Several Saturdays ago, I was dusting the furniture in the Florida Room while enjoying a cool, sunny March morning. With the windows open, I heard the distant sound of a train. This mundane task, which I’ve done hundreds of times before, has never had a significant emotional impact on me. But for some reason, on that particular Saturday morning, I suddenly had uncontrollable tears pouring down my cheeks, like a dam that let go from a mountaintop. Dusting, for some reason that day, became a weapon, assaulting the heavily reinforced gate that kept my pain at bay.
The framed portraits of loved ones, living and dead, that covered the otherwise barren television stand and side table didn’t give me comfort that morning but rather assailed my senses on every level. I thought, “If only I could hear the voices of my dad and brother, taken way too soon. If only all of us could be together again in the same room. If only I could catch a whiff of my mom’s Inis Cologne, even if I had to hear the hissing of the oxygen tank in the background.”
I asked myself, “Why today did the remnants of the past not comfort me as they usually did?” For years they could sit on a side table and evoke pleasant memories, and then in an instant, unexpectedly strike my soul with a crushing hunger for just one more minute with that person.
And then it hit me, the reason for the tsunami of grief. It was almost Spring. At that moment, I realized that while most people embraced the coming of the season of renewal, for my family, it is one of loss. I had buried virtually half of my family in March or April, as well as suffered the passing of two significant relationships during those months.
Funny how grief lies in our subconscious, intrinsically knowing our season of sorrow and like a timepiece set to alarm and erupt on cue, whether we are ready or not. And subsequently, we are standing in a room with a can of Pledge in our hand, caught off guard, and wondering, “What is going on with me?”
I really need to get a cleaning lady.
I could really relate to this. Except the dusting part.
This made me smile as I thought of all those I love and can no longer hug. Gone but always with us, even when we dust.

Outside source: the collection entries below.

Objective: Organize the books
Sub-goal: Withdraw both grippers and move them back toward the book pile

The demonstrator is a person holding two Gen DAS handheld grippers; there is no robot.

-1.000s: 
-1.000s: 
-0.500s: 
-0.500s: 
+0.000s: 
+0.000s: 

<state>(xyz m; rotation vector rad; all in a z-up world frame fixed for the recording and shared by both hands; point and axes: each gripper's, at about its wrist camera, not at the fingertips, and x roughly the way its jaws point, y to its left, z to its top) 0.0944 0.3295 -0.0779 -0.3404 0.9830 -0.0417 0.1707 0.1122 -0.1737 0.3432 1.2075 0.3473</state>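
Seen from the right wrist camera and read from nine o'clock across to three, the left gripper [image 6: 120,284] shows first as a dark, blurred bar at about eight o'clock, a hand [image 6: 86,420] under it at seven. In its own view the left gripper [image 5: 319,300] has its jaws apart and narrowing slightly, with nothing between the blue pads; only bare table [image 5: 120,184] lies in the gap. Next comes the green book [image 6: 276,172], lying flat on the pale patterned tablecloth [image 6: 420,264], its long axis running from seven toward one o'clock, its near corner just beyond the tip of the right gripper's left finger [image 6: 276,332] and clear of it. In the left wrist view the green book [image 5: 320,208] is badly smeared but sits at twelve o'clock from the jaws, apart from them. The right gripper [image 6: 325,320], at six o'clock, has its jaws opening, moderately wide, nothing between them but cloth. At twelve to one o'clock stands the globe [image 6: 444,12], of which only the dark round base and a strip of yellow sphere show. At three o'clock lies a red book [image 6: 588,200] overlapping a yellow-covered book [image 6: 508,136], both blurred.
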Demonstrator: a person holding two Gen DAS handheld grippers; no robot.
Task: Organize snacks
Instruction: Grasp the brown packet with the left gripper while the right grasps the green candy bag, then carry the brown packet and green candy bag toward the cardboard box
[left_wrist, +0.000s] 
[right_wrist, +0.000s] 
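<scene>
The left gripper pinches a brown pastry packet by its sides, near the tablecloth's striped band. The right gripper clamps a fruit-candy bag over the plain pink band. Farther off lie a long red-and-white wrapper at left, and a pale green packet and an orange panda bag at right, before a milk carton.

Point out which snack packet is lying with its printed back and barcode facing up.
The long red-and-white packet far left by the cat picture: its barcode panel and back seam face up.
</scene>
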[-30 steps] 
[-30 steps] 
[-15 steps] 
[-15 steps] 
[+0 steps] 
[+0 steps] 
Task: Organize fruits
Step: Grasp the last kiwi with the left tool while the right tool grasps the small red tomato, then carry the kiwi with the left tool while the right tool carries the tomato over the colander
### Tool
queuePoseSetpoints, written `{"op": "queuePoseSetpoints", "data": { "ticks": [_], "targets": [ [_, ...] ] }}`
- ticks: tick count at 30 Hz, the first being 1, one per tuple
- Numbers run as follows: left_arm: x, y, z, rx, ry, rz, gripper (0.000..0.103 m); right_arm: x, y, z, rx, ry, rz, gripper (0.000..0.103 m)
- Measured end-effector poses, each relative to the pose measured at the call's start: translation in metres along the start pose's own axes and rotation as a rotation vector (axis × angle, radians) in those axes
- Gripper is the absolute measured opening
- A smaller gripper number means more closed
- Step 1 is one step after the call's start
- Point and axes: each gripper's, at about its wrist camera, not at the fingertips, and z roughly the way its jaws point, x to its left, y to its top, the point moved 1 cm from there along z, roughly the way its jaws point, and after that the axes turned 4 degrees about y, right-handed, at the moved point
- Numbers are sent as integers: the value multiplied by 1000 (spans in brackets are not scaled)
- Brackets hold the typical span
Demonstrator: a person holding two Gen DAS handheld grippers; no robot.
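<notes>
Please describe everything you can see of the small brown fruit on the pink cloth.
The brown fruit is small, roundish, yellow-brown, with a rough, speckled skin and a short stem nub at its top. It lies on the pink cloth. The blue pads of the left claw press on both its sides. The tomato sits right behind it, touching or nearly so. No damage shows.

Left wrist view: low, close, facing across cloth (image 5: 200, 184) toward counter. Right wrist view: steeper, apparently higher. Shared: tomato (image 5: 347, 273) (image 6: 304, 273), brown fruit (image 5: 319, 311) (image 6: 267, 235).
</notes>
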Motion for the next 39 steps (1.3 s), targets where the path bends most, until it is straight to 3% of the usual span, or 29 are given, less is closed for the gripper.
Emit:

I relate and enjoyed this piece but quickly realized I will always be the cleaning lady and my work is never done
Fall was always difficult for me even though it is my favorite season. Traumatic memories have a weird way of resurfacing. I love your writing.
Your words flow beautifully.
Grief does come in waves, I’ve learned and can really knock us off our feet. Love your writing.
Isn’t funny how something will spark a memory of a loved one when we least expect it. But oh those memories are so sweet. Your writing is so vivid, I could see myself right next to you.
Can’t wait to see you in September…. We’ll eat, drink, laugh, maybe crochet, but we won’t dust.
It’s amazing how emotions crop up when we least expect them to. You’ve always had to be strong, but you have a very caring heart which has combined in a bitter/sweet creativity expressed through your writing.
Yes me too! Thanks!
Memories can be bittersweet. We hold them dearly to remember our loved ones, but we all experience unexpected waves of grief. These tears are not in vain. Reen’s writings remind us of this!
Thank you!
Have the same experiences while cleaning, especially photos. You captured the feelings so beautifully
Thanks so much!
Over the years, we’ve experienced grief on so many different levels. It makes you and breaks you. Keep sharing. You’re the best!
It’s in the small, daily details that we find ourselves, our hearts and souls, our joys and griefs. Your brief essays in it warm-heartedness and reality packs a powerful punch.
Dusting is the one household chore that I despise. You’ve shown me a reason to let it go from time to time.
Although my dusting days are waning (I love my cleaning women!), I can so relate to your words. Sometimes, I just walk by a photo of my mom or dad and it brings instant tears to my eyes. This also happens to me when i hear a song, instant tears of remembrance. So much love never leaves.
Thanks so much!
Wow. This one hit me hard. Fall is my hardest time for same reason. Your writing is so beautifully empathetic. Taking a deep breath after this one. PS… I’ll introduce you to my cleaning person, she’s a darling. ☺️
Wow, gave me so much to think about.. Never realized it but Fall is my “sad season”. My Dad, my Mom and my husband’s Mom all passed then. Love, love your perspective.